Directions for this task: The lines wanted are those in the data below that include "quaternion".

[Records from a dataset]

━━━━

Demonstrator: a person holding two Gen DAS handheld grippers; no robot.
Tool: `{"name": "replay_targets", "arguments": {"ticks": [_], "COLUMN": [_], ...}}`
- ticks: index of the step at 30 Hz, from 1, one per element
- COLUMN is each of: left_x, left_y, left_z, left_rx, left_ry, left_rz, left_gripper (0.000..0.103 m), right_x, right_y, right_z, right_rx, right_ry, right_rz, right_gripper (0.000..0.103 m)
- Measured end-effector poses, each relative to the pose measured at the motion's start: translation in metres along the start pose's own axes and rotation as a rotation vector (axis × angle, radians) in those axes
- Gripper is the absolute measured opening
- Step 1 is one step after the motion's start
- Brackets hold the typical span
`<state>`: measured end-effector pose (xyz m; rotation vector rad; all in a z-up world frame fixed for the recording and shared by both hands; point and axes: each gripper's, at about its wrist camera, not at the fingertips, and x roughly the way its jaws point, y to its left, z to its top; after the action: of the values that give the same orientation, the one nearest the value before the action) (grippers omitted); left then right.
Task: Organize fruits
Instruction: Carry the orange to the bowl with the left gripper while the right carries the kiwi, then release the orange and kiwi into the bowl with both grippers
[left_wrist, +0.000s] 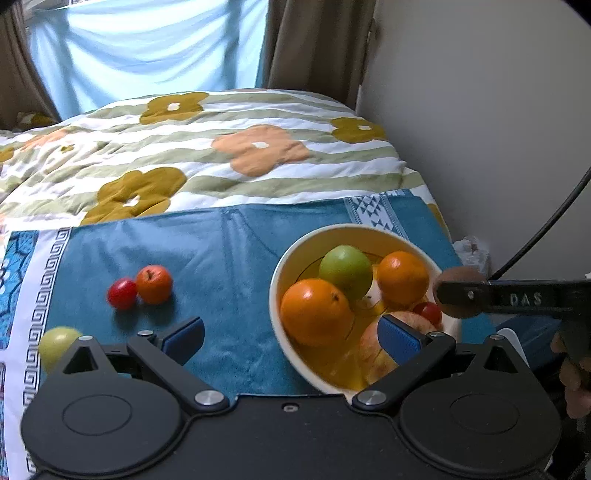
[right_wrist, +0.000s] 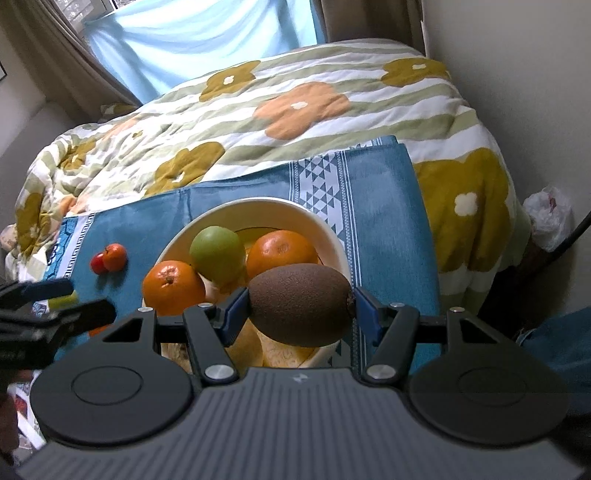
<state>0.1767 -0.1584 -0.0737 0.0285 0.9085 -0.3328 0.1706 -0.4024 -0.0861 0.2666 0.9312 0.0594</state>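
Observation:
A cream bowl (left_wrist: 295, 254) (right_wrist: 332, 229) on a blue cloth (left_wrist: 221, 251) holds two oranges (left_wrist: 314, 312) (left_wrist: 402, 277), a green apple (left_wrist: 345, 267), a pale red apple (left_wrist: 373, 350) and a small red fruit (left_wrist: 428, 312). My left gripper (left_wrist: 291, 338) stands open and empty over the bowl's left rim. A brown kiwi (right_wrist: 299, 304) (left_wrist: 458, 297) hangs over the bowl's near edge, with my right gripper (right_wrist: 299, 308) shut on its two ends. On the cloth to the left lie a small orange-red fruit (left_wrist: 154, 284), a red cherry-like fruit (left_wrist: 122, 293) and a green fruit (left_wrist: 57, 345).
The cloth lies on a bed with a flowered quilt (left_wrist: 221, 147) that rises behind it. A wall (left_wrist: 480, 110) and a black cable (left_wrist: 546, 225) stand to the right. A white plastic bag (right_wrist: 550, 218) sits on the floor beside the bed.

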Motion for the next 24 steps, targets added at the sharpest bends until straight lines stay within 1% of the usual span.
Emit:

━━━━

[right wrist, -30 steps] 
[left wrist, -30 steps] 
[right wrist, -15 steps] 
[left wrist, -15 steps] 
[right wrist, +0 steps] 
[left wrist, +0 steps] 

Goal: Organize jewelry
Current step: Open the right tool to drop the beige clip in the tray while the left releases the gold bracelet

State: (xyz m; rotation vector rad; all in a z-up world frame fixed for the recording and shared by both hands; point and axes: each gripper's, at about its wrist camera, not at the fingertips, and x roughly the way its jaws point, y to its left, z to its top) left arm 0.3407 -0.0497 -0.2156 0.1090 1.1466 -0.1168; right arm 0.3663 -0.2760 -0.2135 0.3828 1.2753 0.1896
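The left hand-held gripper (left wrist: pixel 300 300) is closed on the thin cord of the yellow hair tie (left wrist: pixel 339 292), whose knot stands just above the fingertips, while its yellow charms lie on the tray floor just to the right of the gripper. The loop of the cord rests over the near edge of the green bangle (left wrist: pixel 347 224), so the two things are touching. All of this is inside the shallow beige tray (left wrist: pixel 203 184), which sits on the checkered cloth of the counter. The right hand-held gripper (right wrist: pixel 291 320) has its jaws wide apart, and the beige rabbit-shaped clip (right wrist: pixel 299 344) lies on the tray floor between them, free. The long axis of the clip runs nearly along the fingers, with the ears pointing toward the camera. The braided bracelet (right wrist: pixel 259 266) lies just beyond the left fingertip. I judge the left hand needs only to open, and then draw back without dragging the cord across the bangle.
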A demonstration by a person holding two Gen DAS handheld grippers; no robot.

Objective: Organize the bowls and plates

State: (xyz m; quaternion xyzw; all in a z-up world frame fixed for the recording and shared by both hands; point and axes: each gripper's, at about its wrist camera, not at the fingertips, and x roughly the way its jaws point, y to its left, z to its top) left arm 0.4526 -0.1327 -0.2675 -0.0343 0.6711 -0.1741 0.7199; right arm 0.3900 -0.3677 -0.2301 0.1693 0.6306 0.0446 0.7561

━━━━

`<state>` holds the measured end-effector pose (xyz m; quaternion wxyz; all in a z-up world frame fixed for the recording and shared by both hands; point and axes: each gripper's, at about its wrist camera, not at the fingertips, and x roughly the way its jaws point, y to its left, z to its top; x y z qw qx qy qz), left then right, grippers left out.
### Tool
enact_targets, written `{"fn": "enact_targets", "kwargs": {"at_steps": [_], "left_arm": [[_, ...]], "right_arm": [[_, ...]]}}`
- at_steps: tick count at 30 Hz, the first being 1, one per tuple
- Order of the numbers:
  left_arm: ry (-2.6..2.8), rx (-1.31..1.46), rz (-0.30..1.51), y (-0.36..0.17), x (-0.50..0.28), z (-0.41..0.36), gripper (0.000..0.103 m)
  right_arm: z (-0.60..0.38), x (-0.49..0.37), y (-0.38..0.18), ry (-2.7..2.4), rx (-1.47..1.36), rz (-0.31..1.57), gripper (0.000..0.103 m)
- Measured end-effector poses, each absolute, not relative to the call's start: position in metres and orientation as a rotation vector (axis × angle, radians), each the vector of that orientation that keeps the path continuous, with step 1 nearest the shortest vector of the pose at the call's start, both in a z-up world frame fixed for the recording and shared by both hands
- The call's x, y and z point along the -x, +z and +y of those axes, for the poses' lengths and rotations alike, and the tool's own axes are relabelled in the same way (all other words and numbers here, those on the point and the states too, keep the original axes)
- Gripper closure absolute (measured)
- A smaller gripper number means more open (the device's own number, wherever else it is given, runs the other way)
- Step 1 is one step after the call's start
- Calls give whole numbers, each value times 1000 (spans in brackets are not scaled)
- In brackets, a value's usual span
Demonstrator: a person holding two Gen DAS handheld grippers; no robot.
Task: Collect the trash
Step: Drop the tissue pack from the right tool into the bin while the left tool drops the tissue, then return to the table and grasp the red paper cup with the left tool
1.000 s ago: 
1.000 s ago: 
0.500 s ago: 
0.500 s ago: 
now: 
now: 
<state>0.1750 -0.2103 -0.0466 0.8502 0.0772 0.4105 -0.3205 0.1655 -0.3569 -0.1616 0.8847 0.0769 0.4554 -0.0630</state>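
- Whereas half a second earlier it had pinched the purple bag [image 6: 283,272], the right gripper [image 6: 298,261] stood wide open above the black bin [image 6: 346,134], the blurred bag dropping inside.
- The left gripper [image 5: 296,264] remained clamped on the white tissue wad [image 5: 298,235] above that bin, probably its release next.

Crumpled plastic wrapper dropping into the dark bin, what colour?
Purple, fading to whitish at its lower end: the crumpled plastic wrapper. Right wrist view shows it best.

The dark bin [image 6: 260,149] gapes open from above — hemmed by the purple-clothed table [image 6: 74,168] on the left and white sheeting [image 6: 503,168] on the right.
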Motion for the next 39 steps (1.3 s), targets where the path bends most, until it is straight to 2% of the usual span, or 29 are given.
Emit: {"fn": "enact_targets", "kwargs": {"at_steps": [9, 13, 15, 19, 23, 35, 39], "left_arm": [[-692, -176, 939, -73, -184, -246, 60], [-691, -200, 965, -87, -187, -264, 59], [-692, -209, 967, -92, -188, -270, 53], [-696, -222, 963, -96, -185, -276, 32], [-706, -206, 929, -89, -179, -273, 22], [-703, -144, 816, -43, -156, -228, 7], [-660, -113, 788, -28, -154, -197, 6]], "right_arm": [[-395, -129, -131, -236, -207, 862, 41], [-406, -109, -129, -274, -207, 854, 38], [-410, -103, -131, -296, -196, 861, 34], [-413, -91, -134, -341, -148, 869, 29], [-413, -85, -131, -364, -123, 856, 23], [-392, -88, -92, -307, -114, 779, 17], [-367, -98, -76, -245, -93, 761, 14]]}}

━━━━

Completed task:
State: (xyz m; quaternion xyzw; all in a z-up world frame fixed for the recording and shared by both hands; point and axes: each gripper's, at about its wrist camera, not at the fingertips, and x roughly the way its jaws point, y to its left, z to its top) left arm 0.4526 -0.1327 -0.2675 -0.0343 0.6711 -0.1741 0.7199; right arm 0.3900 -0.3677 -0.2301 0.1693 0.6306 0.0446 0.7561
`<state>` holds the measured end-effector pose (xyz m; quaternion wxyz; all in a z-up world frame fixed for the recording and shared by both hands; point and axes: each gripper's, at about its wrist camera, not at the fingertips, and x roughly the way its jaws point, y to its left, z to its top; x y z qw qx qy qz), left then right, grippers left out.

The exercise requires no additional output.